The code is borrowed from RVM

usage: python inference_footages.py [-h] --root ROOT --out_root OUT_ROOT
                             [--gpu GPU] [--target_size TARGET_SIZE]
                             [--seq_chunk SEQ_CHUNK]
optional arguments:
  -h, --help            show this help message and exit
  --root ROOT           input video root
  --out_root OUT_ROOT   output video root
  --gpu GPU             gpu id, default = 0
  --target_size TARGET_SIZE
                        downsample the video by ratio of the larger width
                        to target_size, and upsampled back by FGF.
                        default = 1024
  --seq_chunk SEQ_CHUNK
                        frames to process in a batch
                        default = 4

You need to put 1 video with 1 thumbnail & trimap as memory pairs at least, where the thumbnail is suggested but not required to be the first frame.

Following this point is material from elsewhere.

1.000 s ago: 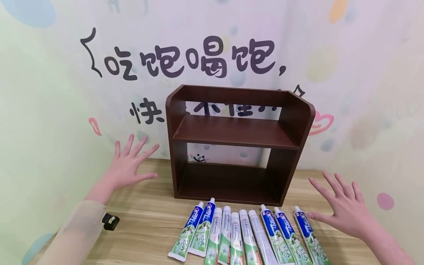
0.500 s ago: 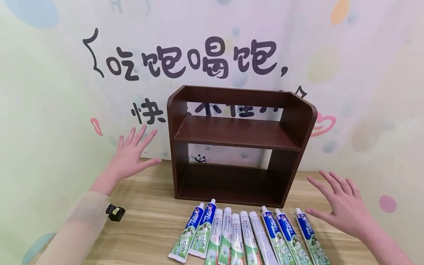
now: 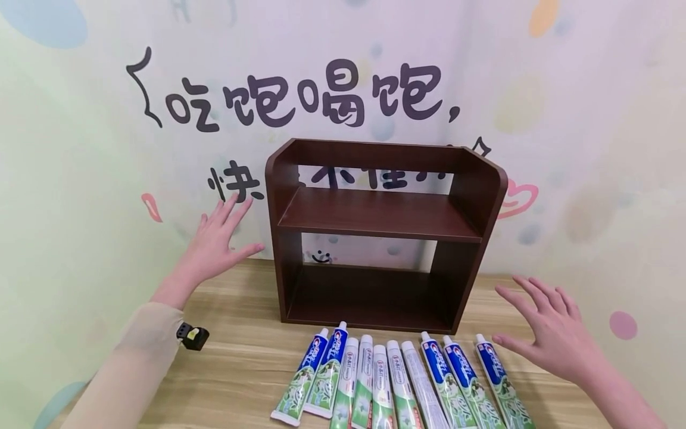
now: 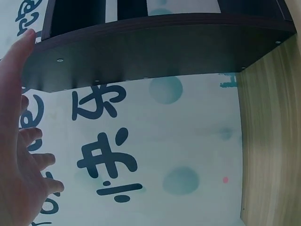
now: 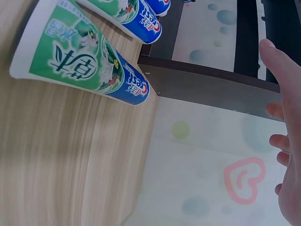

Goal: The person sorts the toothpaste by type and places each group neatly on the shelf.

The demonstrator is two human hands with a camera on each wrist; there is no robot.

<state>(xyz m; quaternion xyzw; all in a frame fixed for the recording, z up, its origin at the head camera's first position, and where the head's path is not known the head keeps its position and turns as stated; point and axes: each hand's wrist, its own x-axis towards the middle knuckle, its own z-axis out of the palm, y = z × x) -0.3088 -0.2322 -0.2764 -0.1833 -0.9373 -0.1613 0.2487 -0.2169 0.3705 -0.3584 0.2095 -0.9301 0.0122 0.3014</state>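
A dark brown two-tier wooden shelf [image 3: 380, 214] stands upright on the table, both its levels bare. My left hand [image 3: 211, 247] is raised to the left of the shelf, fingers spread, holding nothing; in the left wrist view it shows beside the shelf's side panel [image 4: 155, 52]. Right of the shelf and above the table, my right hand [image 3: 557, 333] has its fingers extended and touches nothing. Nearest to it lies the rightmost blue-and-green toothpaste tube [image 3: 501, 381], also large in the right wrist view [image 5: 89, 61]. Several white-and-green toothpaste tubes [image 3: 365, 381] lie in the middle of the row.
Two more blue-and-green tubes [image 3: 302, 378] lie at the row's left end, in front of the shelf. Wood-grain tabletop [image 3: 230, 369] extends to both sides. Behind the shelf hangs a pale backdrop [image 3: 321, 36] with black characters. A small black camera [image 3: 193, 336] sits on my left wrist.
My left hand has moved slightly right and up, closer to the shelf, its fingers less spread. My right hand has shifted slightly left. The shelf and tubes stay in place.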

More trimaps will generate different results.

- root
  - video1.mp4
  - video1_thumbnail.png
  - video1_trimap.png
  - video1_trimap2.png
  - ...
- out_root
  - video1__com.mp4
  - video1__fgr.mp4
  - video1__pha.mp4
  - video1_2_com.mp4
  - video1_2_fgr.mp4
  - video1_2_pha.mp4
  - ...

For more precised control, please refer to inference_footages_util.py.

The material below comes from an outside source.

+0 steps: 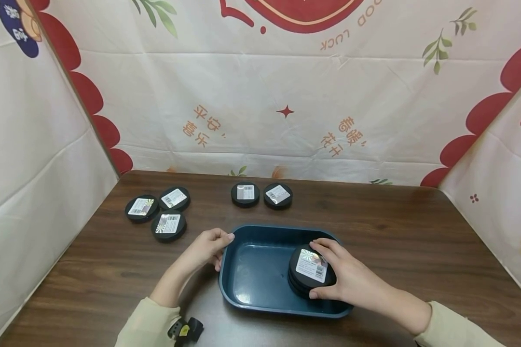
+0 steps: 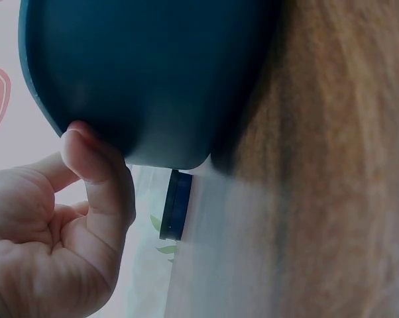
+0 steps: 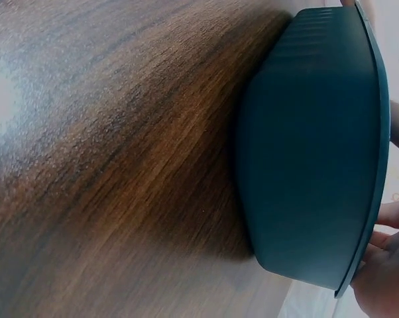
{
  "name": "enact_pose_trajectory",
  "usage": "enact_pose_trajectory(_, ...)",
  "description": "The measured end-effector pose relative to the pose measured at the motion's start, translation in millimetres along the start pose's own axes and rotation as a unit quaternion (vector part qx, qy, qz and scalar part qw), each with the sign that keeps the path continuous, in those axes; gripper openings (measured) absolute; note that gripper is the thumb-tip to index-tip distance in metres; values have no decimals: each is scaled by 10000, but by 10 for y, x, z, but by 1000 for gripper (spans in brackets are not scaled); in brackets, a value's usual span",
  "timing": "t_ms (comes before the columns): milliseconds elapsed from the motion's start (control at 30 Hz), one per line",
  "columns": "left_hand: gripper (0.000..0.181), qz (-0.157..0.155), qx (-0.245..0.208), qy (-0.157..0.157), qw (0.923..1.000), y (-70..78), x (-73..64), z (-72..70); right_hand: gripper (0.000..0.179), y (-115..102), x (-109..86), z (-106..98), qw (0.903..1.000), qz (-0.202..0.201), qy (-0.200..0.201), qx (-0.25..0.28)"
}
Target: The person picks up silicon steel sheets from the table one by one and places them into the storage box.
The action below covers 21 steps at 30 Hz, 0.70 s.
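A dark blue rectangular tray (image 1: 260, 270) stands on the wooden table. At its back left corner my left hand (image 1: 210, 248) pinches the rim, thumb on top; the left wrist view shows this hand (image 2: 73, 218) against the tray's side (image 2: 140, 86). Inside the tray, toward the right end, is a stack of flat round black containers (image 1: 311, 270), the top one bearing a white barcode label. My right hand (image 1: 345, 274) grips the stack from the right, thumb at the near side and fingers at the far side. In the right wrist view the tray wall (image 3: 312, 146) hides the stack.
Three labelled black containers (image 1: 168, 224) sit grouped at the back left of the table (image 1: 399, 250). Two more (image 1: 245, 193) stand side by side behind the tray. Printed white cloth (image 1: 260, 96) hangs behind the table and on both sides.
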<state>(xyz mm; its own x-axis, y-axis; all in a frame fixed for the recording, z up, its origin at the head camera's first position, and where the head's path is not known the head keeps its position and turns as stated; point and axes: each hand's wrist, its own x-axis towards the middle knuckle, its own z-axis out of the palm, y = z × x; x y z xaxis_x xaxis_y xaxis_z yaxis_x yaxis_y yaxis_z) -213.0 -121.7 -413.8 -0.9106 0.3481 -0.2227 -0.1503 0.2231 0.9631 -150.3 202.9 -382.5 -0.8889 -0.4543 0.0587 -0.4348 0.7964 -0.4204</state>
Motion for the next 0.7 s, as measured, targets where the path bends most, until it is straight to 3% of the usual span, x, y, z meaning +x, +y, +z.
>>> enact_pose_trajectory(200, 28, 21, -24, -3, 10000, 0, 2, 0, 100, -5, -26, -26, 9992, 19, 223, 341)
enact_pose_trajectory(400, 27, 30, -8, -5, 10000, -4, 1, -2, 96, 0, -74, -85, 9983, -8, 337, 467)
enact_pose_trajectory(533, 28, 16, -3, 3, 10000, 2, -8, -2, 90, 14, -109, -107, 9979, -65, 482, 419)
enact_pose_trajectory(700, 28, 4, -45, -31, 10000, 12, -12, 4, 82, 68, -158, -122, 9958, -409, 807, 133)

Workaround for inference on related works (TBD)

TCVOM
OTVM - Precomposite dataset by running `python .py` - Clone the repo - Copy `.py` into OTVM root folder, and run `python .py` - Evaluate by running`python evaluation/evaluate_lr.py`

Training

Dataset

Please put them in dataset folder at the same level (or symbolic link) as FTP-VM folder (this repo).

- dataset
  - Distinctions646
    - Train
  - VideoMatting108
    - BG_done
        - (Video 0)
        - (Video 1)
        - ...
    - FG_done
        - ...
    - train_videos.txt
    - val_videos.txt
    - frame_corr.json
  - BG20k
    - BG-20k
  - YoutubeVIS
    - train

- FTP-VM (Model folder)
  - train.py
  - ...

If you just want to train on VM108 dataset, please read VM108 dataset only.

Run

Main setting

python train.py \
--id FTPVM \
--which_model FTPVM \
--num_worker 12 \
--benchmark \
--lr 0.0001 -i 120000 \
--iter_switch_dataset 30000 \
--use_background_dataset \
-b_seg 8 -b_img_mat 10 -b_vid_mat 4 \
-s_seg 8 -s_img_mat 4 -s_vid_mat 8 \
--seg_cd 20000 --seg_iter 10000 --seg_start 0 --seg_stop 100000 \
--size 480 \
--tvloss_type temp_seg_allclass_weight

VM108 dataset only

python train.py \
--id FTPVM_VM108_only \
--which_model FTPVM \
--num_worker 12 \
--benchmark \
--lr 0.0001 -i 120000 \
--iter_switch_dataset 0 \
-b_vid_mat 4 -s_vid_mat 8 --seg_stop -1 \
--size 480 \
--tvloss_type temp_seg_allclass_weight
Simple explanation - `--id` : experiment name - `--which_model` : defined model name in `model/which_model.py` - `--use_background_dataset` : composite the data with an additional BG20k dataset as well - `--iter_switch_dataset 30000` : switch to video dataset at N iter - `-b_seg 8 -b_img_mat 10 -b_vid_mat 4` : batch size of datasets - `-s_seg 8 -s_img_mat 4 -s_vid_mat 8` : sequence / clip length of datasets - `--seg_cd 20000 --seg_iter 10000 --seg_start 0 --seg_stop 100000` : \ segmentation training starts at 0th iter, runs for 10000 iters followed by 20000-iters cooldown, stop at 100000th iter. - `--tvloss_type` : variant of segmentation inconsistency loss

Citation

@InProceedings{Huang_2023_CVPR,
    author    = {Huang, Wei-Lun and Lee, Ming-Sui},
    title     = {End-to-End Video Matting With Trimap Propagation},
    booktitle = {Proceedings of the IEEE/CVF Conference on Computer Vision and Pattern Recognition (CVPR)},
    month     = {June},
    year      = {2023},
    pages     = {14337-14347}
}

Useful Implementation

License

While the code is under GNU General Public License v3.0, the usage of pre-trained weight might be limited due to the training data.